Things here move forward more quickly. When two firms agree to cooperate on something, the whole process is incomparably faster than in the Czech Republic. As opposed to the Czech market, Americans are less sensitive about price. We knew that from the beginning and didn’t want to make price our competitive advantage. We’d instantly be thrown into the same category as Indians and Ukranians, and we can’t compete with their prices. Customer experience is also very important in America. The customer needs to know that they are being taken care of and that they don’t have to worry about anything. In my opinion this principle is still quite neglected in our region. Here in America some firms have taken over the whole market just because of the level of customer experience they’re able to offer.
In one of your interviews I read that your goal was to find a director for Enehano Solutions for the United States. How do people take working for a Czech or Slovakian firm? Is it common or do prejudices play a role?
I don’t think that they would have any prejudices. Of course they’re very individualistic, but I don’t generally think so. Plus we have a great mentor from the partner 500 Startups, which is one of the best business accelerators here. When we were dealing with hiring, he told me a very useful tip: “Before you choose, have a call with at least 20 salesmen. This is the only way to see who is and who isn’t good.” Golden advice. It was after the fourth call exactly that I started to feel that even if a candidate didn’t seem bad to me, he wasn’t going to be that good. Another thing is, an unemployed salesman in Silicon Valley is an oxymoron, because everyone who is good at what they do has a job here.
One last little thing – you mentioned that you benefited from the Productboard reference at the beginning. How would Enehano Solutions’ journey look if you hadn’t had this reference? I read that you had been thinking about the German or British markets.

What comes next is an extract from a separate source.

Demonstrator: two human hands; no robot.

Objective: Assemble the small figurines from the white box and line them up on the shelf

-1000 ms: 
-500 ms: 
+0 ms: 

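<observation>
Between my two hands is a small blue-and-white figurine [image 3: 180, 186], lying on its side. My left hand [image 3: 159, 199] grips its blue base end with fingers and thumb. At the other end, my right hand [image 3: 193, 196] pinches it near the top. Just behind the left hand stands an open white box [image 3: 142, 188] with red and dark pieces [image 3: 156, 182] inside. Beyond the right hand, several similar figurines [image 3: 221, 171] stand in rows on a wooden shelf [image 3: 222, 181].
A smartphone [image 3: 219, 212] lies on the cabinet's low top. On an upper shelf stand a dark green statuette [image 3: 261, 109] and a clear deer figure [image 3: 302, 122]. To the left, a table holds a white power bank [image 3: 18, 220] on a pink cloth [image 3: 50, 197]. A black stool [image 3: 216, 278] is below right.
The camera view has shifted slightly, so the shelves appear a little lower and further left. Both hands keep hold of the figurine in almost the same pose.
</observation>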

If I hadn’t had any reference, I would have tried a different market first and Silicon Valley later, as soon as I got one. I can’t imagine coming here empty handed.
Zuzana Maderová is a business & CX designer with deep experience in achieving targets, building high-performance teams and scale-ups' expansions across EU and to the US. She is currently working on two projects: At Enehano Solutions as Senior VP of Expansion & Business Development, leading the US market expansion to bring our services to innovative SaaS B2B companies and at Status Quack as Co-founder, employing new trends within projects for our clients as well our internal ones.